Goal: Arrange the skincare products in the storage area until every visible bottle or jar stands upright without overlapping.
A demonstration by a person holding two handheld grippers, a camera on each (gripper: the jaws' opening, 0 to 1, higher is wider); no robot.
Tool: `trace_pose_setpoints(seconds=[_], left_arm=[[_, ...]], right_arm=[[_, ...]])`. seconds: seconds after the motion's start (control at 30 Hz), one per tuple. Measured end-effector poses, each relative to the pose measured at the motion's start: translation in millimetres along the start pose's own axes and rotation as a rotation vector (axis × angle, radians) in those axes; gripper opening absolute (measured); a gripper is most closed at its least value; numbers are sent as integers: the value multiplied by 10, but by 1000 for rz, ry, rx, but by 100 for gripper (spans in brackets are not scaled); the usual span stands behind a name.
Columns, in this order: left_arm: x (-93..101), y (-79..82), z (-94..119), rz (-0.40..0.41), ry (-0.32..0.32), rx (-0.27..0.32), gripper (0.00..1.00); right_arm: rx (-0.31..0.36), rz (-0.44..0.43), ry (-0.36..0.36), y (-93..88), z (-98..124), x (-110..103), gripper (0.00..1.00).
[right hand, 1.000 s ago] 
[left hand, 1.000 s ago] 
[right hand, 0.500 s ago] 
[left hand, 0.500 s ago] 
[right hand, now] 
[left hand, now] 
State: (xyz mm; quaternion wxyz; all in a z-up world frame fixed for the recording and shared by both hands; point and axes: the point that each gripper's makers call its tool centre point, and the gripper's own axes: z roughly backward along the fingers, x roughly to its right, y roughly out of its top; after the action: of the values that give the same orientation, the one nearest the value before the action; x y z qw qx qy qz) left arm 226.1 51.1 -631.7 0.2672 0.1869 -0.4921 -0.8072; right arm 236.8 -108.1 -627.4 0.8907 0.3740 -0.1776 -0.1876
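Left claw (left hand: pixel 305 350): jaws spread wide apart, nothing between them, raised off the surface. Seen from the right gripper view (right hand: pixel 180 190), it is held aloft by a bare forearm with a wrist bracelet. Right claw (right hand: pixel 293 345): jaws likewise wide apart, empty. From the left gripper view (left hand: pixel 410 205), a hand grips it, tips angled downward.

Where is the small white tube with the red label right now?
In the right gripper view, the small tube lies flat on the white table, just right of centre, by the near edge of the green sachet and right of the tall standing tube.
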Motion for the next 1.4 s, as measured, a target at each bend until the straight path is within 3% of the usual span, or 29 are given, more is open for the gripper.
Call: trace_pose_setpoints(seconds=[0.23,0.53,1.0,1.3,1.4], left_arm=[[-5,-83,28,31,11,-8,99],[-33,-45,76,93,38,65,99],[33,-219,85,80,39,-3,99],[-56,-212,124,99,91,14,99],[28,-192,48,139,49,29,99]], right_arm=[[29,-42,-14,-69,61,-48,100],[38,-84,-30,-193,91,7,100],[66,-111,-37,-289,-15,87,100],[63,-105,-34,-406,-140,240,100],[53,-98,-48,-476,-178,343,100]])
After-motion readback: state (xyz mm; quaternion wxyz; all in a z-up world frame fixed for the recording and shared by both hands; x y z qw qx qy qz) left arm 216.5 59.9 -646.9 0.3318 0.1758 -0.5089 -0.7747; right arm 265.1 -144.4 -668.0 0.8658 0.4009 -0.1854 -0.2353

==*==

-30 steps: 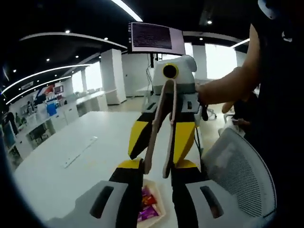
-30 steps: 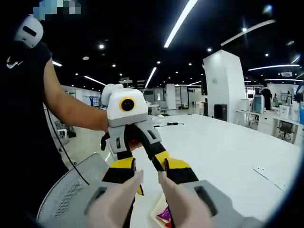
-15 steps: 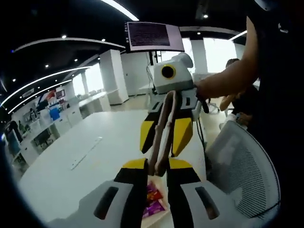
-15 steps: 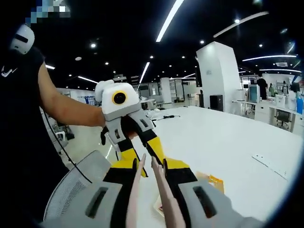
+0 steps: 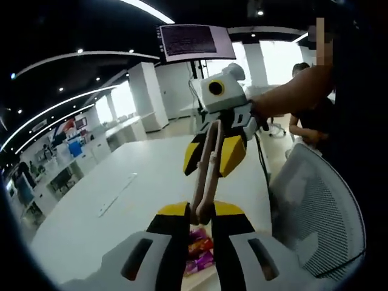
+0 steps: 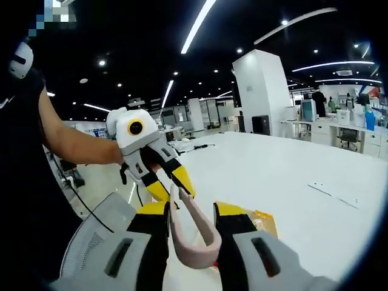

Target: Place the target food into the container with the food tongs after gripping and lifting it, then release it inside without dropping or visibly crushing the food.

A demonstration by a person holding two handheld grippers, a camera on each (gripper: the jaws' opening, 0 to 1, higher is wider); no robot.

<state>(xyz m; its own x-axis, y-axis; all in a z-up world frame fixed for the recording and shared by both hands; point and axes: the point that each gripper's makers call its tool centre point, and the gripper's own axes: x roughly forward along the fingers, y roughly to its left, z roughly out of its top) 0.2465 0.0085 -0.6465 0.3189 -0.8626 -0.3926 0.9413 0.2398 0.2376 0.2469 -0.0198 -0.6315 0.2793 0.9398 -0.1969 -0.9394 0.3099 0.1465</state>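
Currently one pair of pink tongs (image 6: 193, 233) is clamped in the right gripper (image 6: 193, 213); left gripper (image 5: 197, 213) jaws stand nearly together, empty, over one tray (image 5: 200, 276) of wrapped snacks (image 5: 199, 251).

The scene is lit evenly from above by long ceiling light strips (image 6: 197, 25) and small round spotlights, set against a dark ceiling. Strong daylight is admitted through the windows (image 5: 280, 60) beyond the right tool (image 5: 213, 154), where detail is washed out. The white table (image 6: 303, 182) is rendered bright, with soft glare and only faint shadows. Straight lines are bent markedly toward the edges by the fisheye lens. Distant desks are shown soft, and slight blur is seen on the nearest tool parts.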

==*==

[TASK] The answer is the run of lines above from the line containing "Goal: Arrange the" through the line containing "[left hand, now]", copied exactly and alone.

[ANSWER]
Goal: Arrange the skincare products in the storage area until every visible bottle or jar stands upright without overlapping.
A demonstration by a person holding two handheld grippers, a camera on each (gripper: the jaws' opening, 0 to 1, higher is wider); no robot.
Tool: `trace_pose_setpoints(seconds=[_], left_arm=[[_, ...]], right_arm=[[_, ...]])`. seconds: seconds after the motion's start (control at 30 Hz), one per tuple. Measured end-effector poses, each relative to the pose measured at the motion's start: translation in millimetres along the start pose's own axes and rotation as a rotation vector (axis × angle, radians) in those axes; gripper opening absolute (measured); a gripper is most closed at its least value; numbers are sent as integers: the value multiplied by 10, but by 1000 for rz, ry, rx, but by 100 for gripper (spans in brackets are not scaled); the usual span stands behind a name.
Columns, in this order: left_arm: x (-93..101), y (-79..82), z (-94..119), rz (-0.40..0.41), ry (-0.32..0.32), rx (-0.27..0.32), gripper (0.00..1.00); right_arm: rx (-0.31..0.36), rz (-0.44..0.43), ry (-0.36..0.36), y (-93..88), z (-98..124), x (-110..103), gripper (0.00..1.00).
[right hand, 1.000 s ago] 
[left hand, 1.000 s ago] 
[right hand, 0.500 s ago] 
[left hand, 0.500 s ago] 
[right hand, now] 
[left hand, now] 

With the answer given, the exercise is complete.